**WHAT THE TASK REQUIRES:** Look through the data below for the line with "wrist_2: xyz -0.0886", and transcribe it exactly together with each line after it up to and including the line with "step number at". Give nothing else.

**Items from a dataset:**
··········
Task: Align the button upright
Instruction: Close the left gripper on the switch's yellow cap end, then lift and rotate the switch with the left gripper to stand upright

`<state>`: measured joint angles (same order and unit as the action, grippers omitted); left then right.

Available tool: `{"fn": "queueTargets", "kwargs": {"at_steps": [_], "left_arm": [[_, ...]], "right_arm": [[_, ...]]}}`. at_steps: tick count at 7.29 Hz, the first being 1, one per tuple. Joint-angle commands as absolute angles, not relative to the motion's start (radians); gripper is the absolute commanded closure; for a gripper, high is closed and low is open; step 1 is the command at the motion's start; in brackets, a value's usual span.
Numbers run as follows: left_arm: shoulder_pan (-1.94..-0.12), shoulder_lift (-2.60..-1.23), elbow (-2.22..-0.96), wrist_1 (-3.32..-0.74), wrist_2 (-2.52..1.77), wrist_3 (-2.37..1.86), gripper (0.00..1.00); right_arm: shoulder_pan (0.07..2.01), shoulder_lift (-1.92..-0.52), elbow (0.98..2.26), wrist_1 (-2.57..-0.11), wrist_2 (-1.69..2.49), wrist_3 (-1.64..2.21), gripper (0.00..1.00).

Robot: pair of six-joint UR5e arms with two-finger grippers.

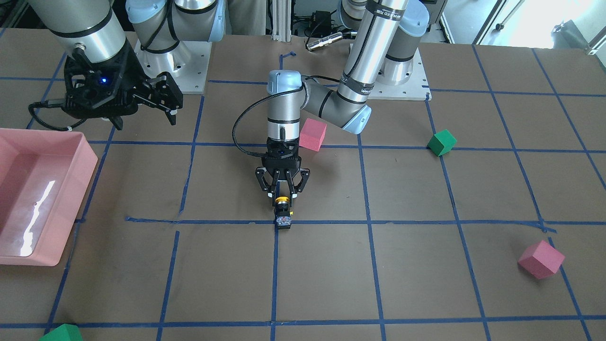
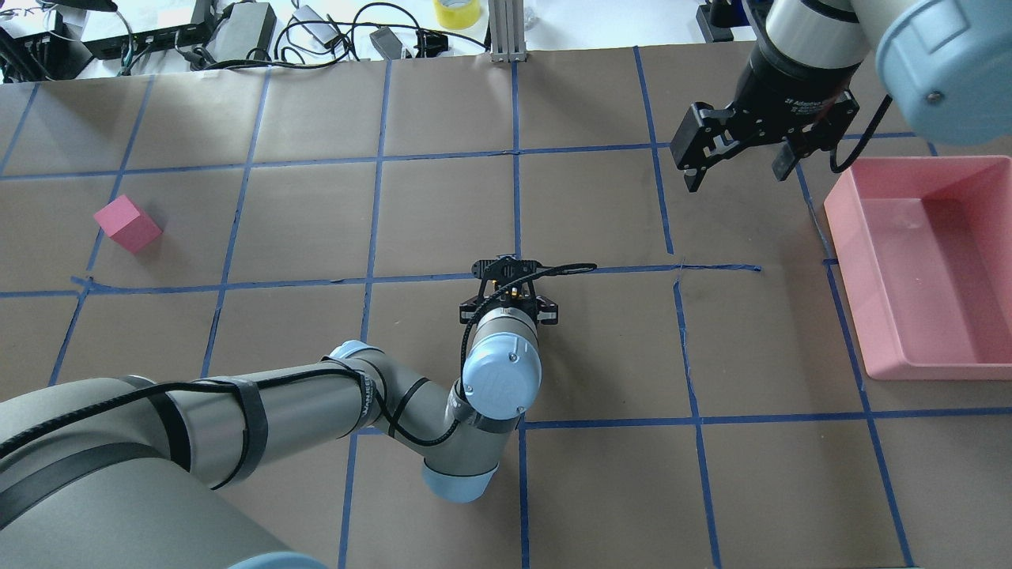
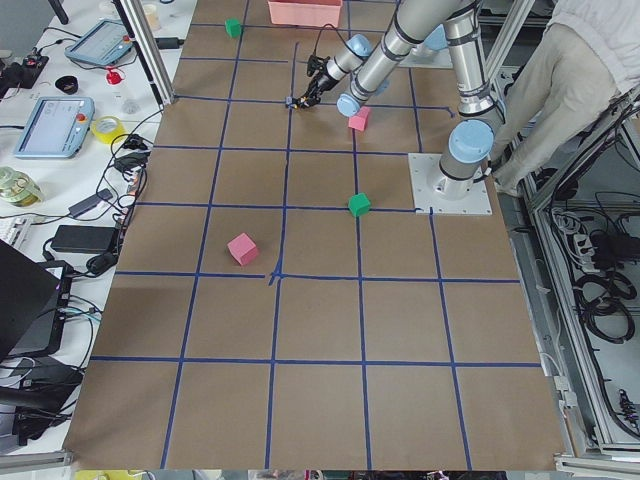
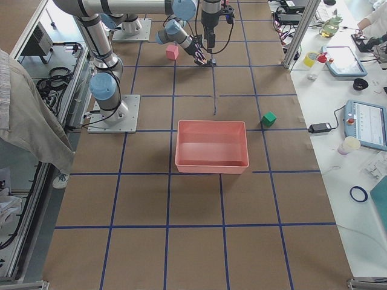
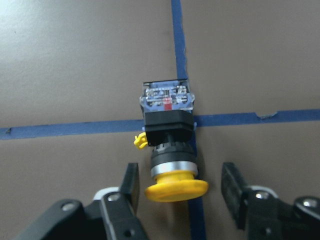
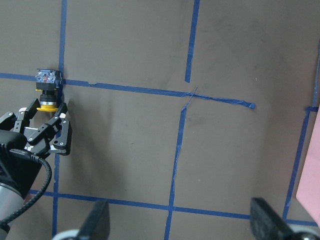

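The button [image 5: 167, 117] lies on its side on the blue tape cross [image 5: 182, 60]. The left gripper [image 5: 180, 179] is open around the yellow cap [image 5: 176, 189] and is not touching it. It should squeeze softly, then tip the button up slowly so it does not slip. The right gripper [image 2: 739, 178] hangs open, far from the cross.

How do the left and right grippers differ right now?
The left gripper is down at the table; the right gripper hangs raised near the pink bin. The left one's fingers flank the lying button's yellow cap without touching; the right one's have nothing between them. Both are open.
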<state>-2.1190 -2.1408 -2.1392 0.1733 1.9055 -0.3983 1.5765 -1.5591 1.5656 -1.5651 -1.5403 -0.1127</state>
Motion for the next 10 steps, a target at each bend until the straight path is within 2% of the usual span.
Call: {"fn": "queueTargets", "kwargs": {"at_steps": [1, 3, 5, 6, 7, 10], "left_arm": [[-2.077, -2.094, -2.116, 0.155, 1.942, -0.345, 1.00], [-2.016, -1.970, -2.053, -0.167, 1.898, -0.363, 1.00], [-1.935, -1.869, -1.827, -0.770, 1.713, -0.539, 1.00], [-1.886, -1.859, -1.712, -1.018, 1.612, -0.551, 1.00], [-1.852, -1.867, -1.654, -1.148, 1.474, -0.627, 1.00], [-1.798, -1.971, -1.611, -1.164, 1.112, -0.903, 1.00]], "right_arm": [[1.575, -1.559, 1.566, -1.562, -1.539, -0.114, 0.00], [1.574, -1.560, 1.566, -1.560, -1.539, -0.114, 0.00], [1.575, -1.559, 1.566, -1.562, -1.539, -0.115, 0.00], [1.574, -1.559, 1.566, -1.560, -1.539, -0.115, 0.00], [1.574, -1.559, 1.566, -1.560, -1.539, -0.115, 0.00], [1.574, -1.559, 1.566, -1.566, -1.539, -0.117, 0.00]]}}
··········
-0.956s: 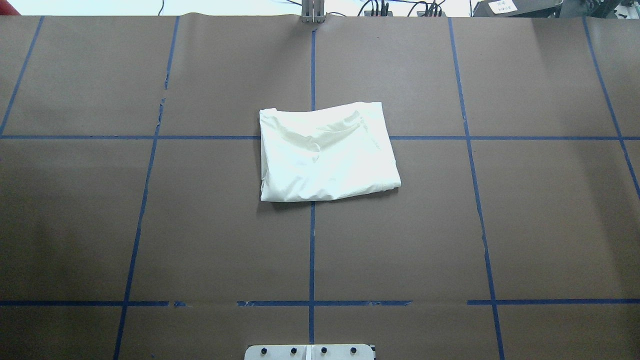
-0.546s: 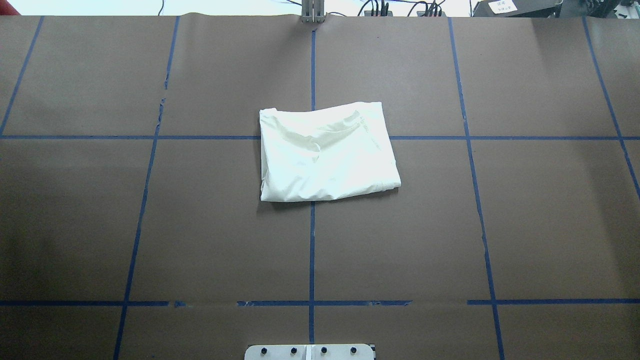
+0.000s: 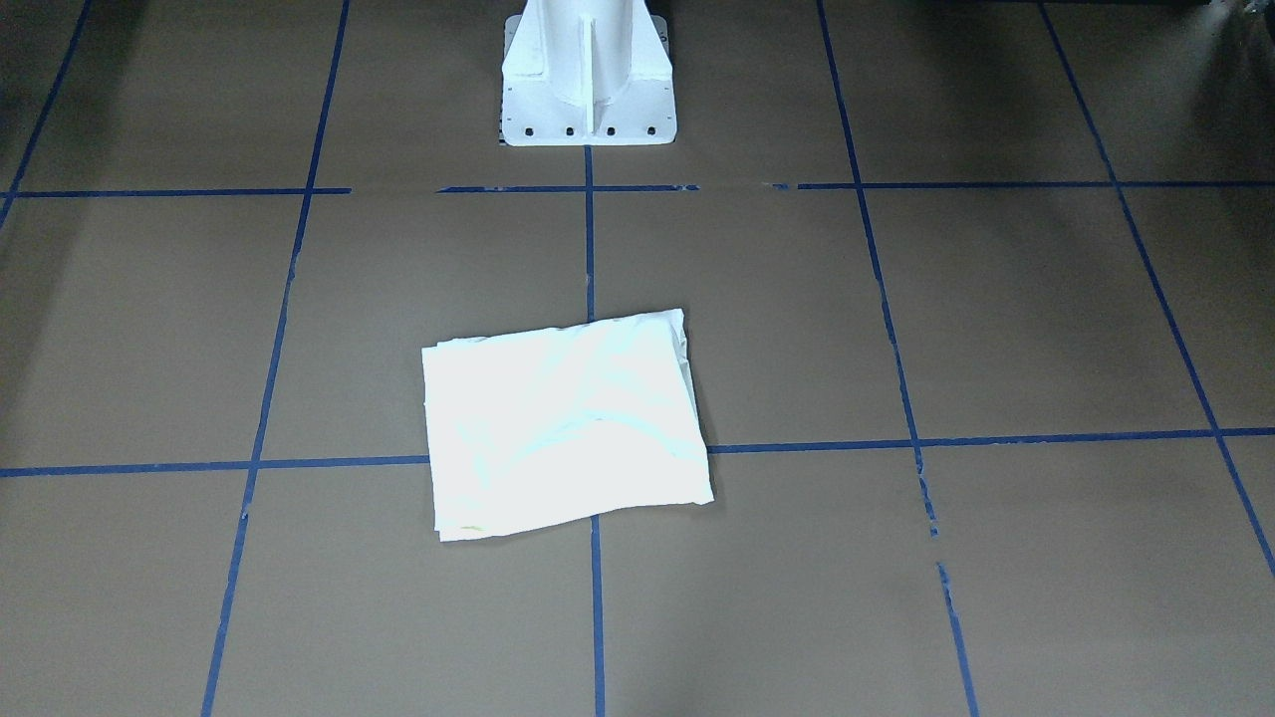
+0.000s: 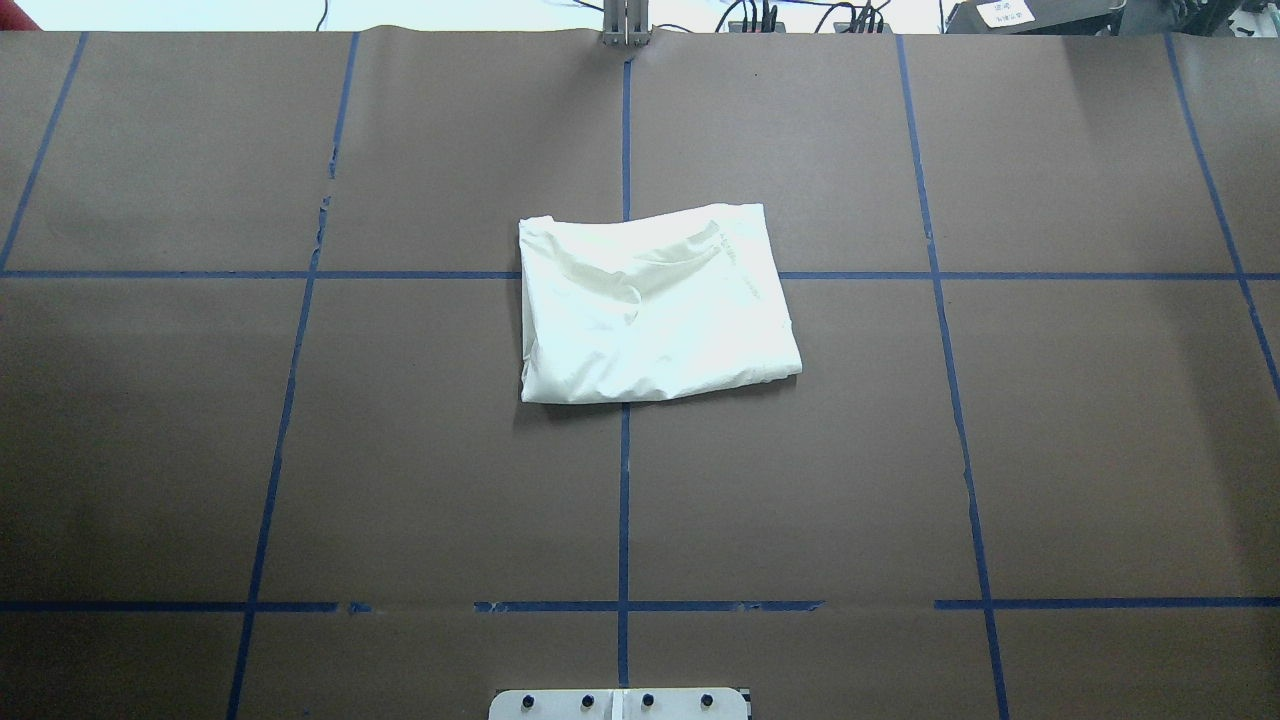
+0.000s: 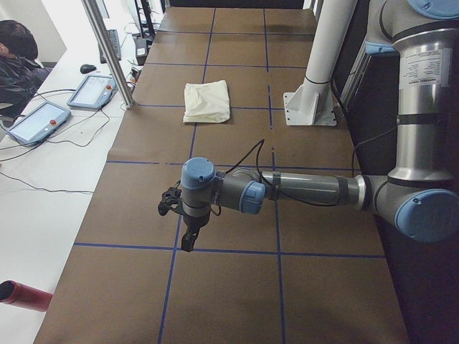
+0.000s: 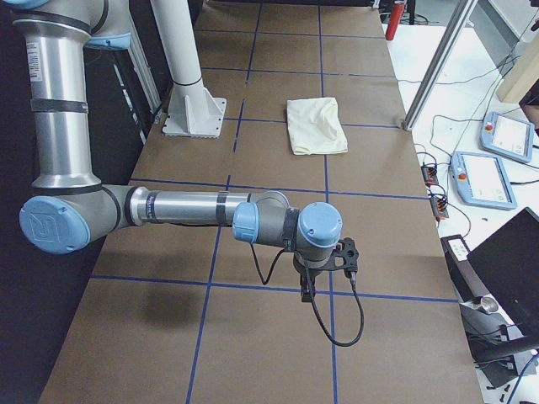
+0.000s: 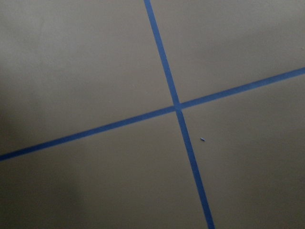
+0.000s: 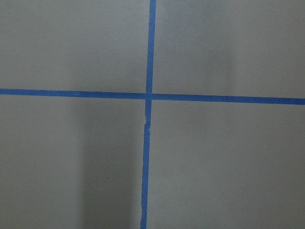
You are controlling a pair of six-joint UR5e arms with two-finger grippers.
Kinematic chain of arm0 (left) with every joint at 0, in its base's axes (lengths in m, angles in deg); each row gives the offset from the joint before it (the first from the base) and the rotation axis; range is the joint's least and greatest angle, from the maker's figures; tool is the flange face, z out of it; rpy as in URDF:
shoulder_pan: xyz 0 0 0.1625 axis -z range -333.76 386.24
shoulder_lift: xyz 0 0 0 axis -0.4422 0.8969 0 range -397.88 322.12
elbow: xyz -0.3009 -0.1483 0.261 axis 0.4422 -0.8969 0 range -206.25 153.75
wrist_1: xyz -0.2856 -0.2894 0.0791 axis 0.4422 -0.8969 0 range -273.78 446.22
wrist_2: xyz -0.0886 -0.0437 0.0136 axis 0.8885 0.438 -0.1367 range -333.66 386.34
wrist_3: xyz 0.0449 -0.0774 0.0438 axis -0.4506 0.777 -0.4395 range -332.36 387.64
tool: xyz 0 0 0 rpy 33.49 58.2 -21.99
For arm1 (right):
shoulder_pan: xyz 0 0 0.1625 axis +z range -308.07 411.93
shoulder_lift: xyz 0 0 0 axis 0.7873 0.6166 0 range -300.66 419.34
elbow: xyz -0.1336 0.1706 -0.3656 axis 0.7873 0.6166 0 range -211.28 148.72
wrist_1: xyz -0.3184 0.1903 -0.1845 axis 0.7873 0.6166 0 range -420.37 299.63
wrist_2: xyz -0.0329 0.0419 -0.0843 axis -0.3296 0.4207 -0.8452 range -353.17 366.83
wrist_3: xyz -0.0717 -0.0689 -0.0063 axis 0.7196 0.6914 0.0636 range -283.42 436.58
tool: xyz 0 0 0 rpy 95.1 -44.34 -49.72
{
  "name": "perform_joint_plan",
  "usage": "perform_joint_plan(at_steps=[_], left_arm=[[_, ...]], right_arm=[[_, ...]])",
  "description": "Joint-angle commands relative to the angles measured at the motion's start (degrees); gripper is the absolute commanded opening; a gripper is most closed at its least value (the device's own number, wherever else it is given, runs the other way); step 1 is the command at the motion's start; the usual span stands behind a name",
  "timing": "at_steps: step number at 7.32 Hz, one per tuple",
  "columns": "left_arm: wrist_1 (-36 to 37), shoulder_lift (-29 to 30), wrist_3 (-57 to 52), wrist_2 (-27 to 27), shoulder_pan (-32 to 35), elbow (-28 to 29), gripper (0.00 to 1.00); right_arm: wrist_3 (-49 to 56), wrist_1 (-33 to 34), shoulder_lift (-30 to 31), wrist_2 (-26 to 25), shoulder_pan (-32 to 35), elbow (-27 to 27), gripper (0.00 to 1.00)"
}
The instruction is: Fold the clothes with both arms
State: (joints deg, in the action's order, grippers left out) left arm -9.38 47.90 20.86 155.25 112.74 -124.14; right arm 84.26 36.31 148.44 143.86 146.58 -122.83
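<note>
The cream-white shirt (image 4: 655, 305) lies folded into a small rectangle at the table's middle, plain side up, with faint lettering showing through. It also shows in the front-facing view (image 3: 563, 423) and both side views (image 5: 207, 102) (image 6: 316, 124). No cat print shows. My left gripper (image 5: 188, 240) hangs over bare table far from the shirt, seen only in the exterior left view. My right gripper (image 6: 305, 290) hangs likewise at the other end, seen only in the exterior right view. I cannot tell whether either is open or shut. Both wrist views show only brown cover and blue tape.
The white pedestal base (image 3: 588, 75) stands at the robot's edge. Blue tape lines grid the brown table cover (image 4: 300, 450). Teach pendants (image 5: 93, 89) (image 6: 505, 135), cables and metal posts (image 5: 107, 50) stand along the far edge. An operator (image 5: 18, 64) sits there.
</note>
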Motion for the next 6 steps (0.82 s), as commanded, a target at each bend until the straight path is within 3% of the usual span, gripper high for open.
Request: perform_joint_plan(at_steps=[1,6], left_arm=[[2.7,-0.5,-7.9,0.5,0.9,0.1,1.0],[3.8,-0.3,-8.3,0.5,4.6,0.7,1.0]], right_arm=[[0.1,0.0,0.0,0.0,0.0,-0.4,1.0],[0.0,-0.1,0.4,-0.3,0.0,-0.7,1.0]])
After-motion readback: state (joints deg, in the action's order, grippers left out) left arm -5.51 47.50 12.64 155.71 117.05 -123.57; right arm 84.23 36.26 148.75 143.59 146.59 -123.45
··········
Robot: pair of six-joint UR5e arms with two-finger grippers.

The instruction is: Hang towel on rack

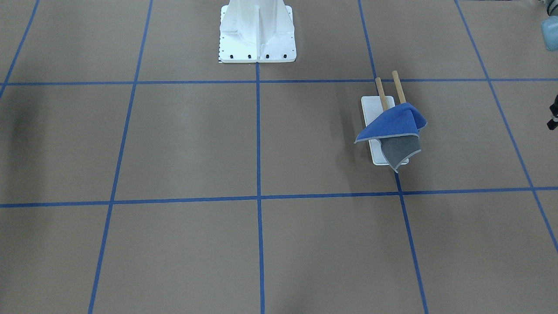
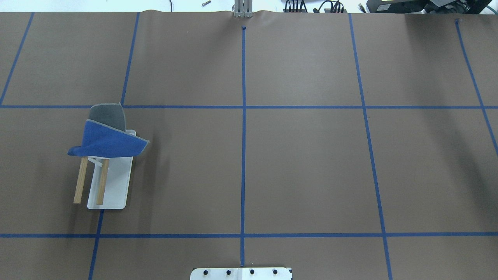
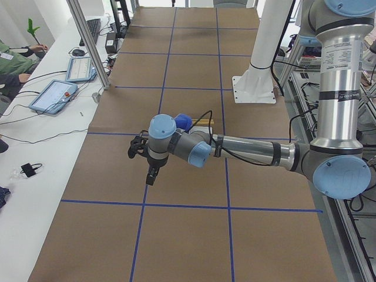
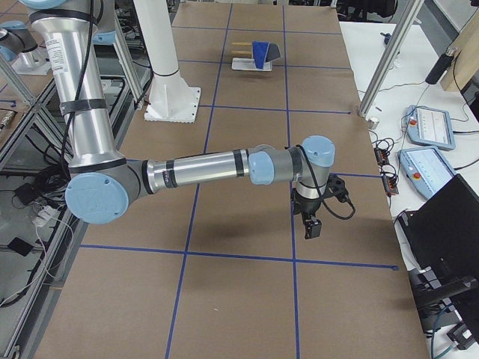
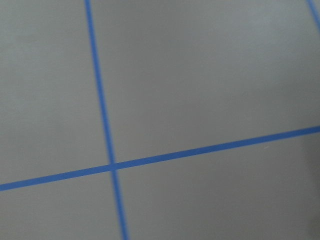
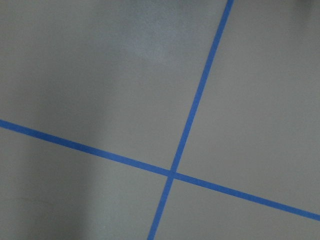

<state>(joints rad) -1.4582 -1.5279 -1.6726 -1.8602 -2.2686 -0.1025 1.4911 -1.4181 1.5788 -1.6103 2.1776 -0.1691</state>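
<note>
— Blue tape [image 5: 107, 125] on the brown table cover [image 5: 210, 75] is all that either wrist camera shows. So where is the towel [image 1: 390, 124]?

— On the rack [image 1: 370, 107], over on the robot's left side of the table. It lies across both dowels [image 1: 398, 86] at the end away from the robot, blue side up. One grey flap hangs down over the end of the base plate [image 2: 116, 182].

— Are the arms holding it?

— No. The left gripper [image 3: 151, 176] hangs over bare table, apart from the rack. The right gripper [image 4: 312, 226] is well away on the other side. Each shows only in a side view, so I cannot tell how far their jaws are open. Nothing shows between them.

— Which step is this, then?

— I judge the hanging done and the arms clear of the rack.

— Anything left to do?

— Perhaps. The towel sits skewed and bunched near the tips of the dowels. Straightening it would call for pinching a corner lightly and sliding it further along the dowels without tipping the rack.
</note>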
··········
**RESULT OF THE TASK:**
wrist_2: xyz -0.0886 -0.0437 0.0136 axis 0.8885 0.438 -0.1367 range -333.66 386.34
wrist_3: xyz 0.0449 -0.0774 0.0438 axis -0.4506 0.777 -0.4395 range -332.36 387.64
tool: xyz 0 0 0 rpy 33.49 58.2 -21.99
For arm1 (right):
shoulder_pan: xyz 0 0 0.1625 axis +z range -308.07 411.93
shoulder_lift: xyz 0 0 0 axis 0.7873 0.6166 0 range -300.66 419.34
elbow: xyz -0.1336 0.1706 -0.3656 axis 0.7873 0.6166 0 range -211.28 148.72
wrist_1: xyz -0.3184 0.1903 -0.1845 axis 0.7873 0.6166 0 range -420.37 299.63
wrist_2: xyz -0.0329 0.0419 -0.0843 axis -0.3296 0.4207 -0.8452 range -353.17 366.83
wrist_3: xyz -0.0717 -0.0689 -0.0063 axis 0.7196 0.6914 0.0636 range -283.42 436.58
tool: xyz 0 0 0 rpy 95.1 -44.34 -49.72
{
  "name": "perform_joint_plan",
  "usage": "perform_joint_plan(at_steps=[_], left_arm=[[_, ...]], right_arm=[[_, ...]])",
  "description": "Joint-angle commands relative to the angles measured at the motion's start (degrees); gripper is the absolute commanded opening; a gripper is most closed at its least value (the device's own number, wherever else it is given, runs the other way); step 1 is the command at the motion's start; the usual span stands behind a name",
  "timing": "at_steps: step number at 7.32 Hz, one per tuple",

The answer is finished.